Ma di quali tecnologie stiamo parlando? Oggi quelle che davvero possono contribuire a una reale spinta verso l’ottimizzazione dell’agricoltura sono l’Internet of Things (IoT) e l’intelligenza artificiale (AI), che permettono di raccogliere informazioni e dati aggiornati sulle colture, di sincronizzare la produzione e la vendita. Dall’altro lato abbiamo anche la tecnologia sensoristica. Quest’ultima, se combinata con i sistemi di AI, permette di monitorare costantemente e in tempo reale le colture. La tecnologia dei sensori è un termine generale che viene utilizzato per le tecnologie che quantificano e utilizzano le informazioni ottenute dal rilevamento. La tecnologia dei sensori include la misurazione, la quantificazione e la trasmissione. I dati che vengono raccolti riguardano i parametri vitali delle colture al fine di identificare eventuali situazioni di stress e correre ai ripari prima che si verifichino danni irreversibili, o ancora di monitorare quanta acqua serve a una coltura al fine di evitare gli sprechi.
Sensori meteorologici, di suolo, di irraggiamento e di temperatura, immagini satellitari e droni, tutte tecnologie in grado di raccogliere dati ambientali che servono a capire ad esempio dal suolo o dall’umidità dell’aria se una data coltura sta bene o no e quindi di agire di conseguenza, misurando e ottimizzando l’utilizzo di pesticidi e acqua a seconda della situazione.
Negli ultimi anni, inoltre, la tecnologia sensoristica ha fatto passi da gigante, è addirittura possibile fare un’analisi diretta dello stato di salute di una pianta, tutto attraverso l’analisi della linfa. Si tratta di un sensore biocompatibile, non invasivo, grande come uno stuzzicadenti che oltre a vedere il flusso di linfa in tempo reale, riesce anche a determinare la composizione. Il sensore funge da “sentinella”, producendo una sorta di elettrocardiogramma, i dati poi vengono rielaborati grazie all’ausilio dell’intelligenza artificiale.
In generale, le tecnologie sensoristiche in agricoltura consentono alle aziende agricole di migliorare la produttività e la qualità delle coltivazioni, unitamente ad un risparmio economico diretto in termini di riduzione dell’irrigazione, di fertilizzanti e di fitofarmaci.
Quindi, la risposta è nell’intelligenza artificiale?

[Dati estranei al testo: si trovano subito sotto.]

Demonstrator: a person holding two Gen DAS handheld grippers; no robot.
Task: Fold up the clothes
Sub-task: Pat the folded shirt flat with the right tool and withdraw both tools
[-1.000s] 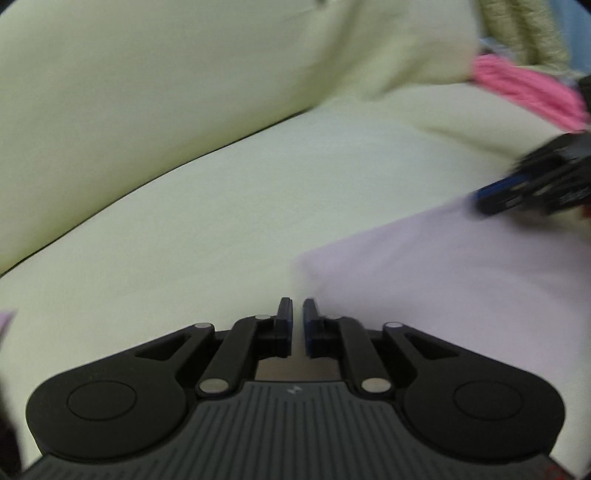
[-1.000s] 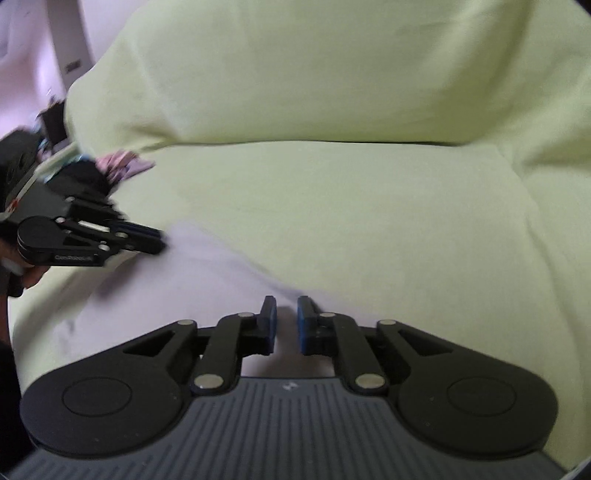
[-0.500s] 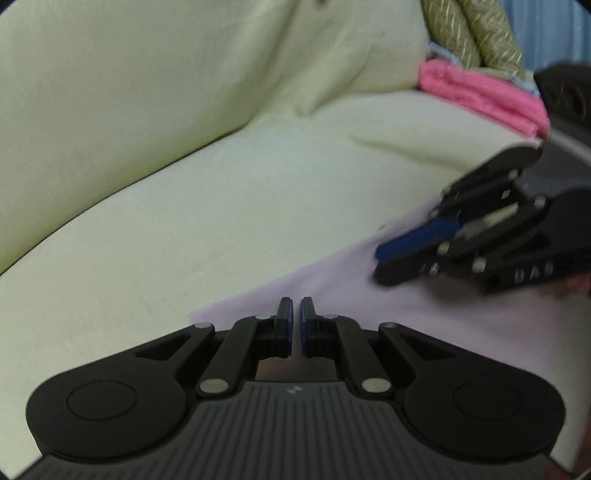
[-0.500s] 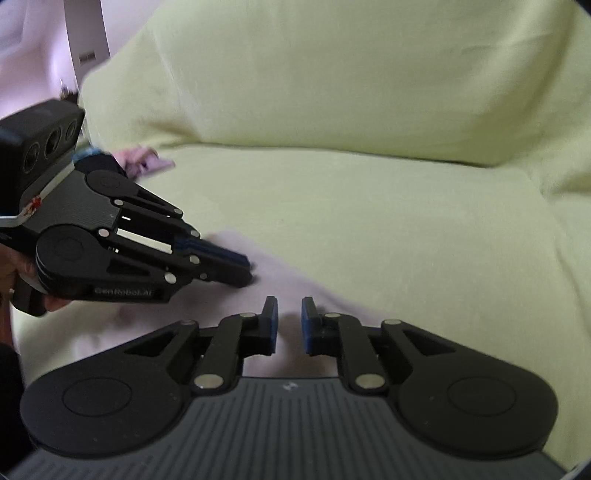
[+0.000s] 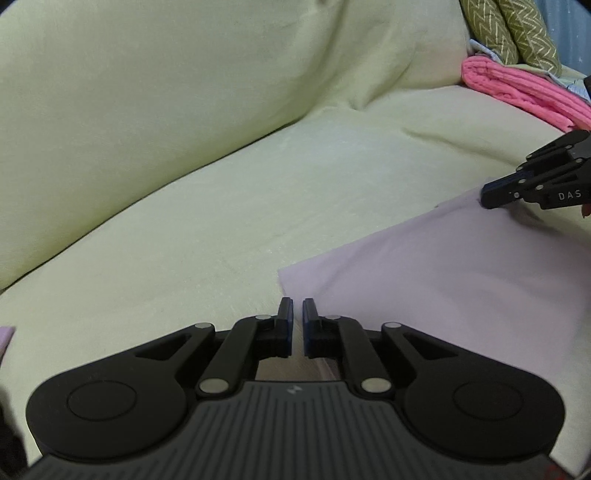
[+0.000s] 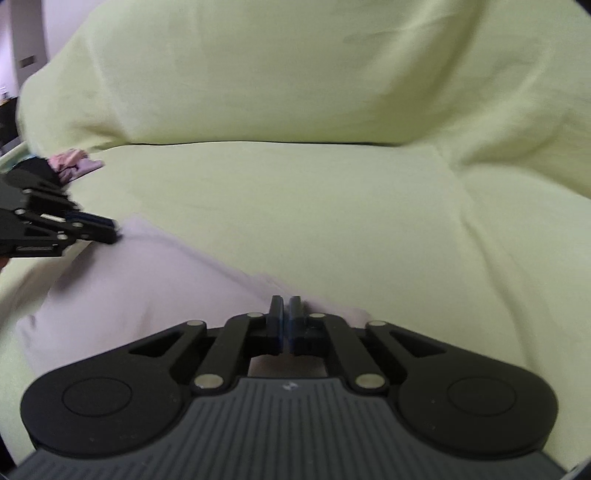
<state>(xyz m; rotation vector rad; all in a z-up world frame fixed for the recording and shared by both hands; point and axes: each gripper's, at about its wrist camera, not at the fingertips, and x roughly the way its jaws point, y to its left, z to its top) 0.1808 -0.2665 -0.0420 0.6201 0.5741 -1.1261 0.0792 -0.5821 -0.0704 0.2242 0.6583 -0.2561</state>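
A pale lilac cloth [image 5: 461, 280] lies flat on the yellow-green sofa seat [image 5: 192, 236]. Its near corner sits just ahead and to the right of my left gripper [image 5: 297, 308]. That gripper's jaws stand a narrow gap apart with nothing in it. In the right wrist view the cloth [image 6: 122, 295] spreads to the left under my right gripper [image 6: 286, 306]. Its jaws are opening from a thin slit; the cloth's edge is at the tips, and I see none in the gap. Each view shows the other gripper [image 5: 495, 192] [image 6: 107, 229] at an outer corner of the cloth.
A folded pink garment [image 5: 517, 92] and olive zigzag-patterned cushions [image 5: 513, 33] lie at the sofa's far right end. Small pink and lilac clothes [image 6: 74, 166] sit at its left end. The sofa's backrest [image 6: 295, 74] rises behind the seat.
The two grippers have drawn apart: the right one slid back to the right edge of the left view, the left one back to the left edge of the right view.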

Si parla sempre più spesso di normare eticamente l’AI. I pesticidi hanno un impatto negativo sull’ambiente e sulla salute umana, i fertilizzanti invece sono complici dell’impoverimento del territorio. Le tecnologie di questo tipo, di contro, aiutano a ridurne l’utilizzo. Bisogna effettivamente trovare degli strumenti che non invadono o modificano la natura dei prodotti ma cercano solo di gestire al meglio tutte le risorse, questa è la strada da seguire, forse l’unica che abbiamo a disposizione.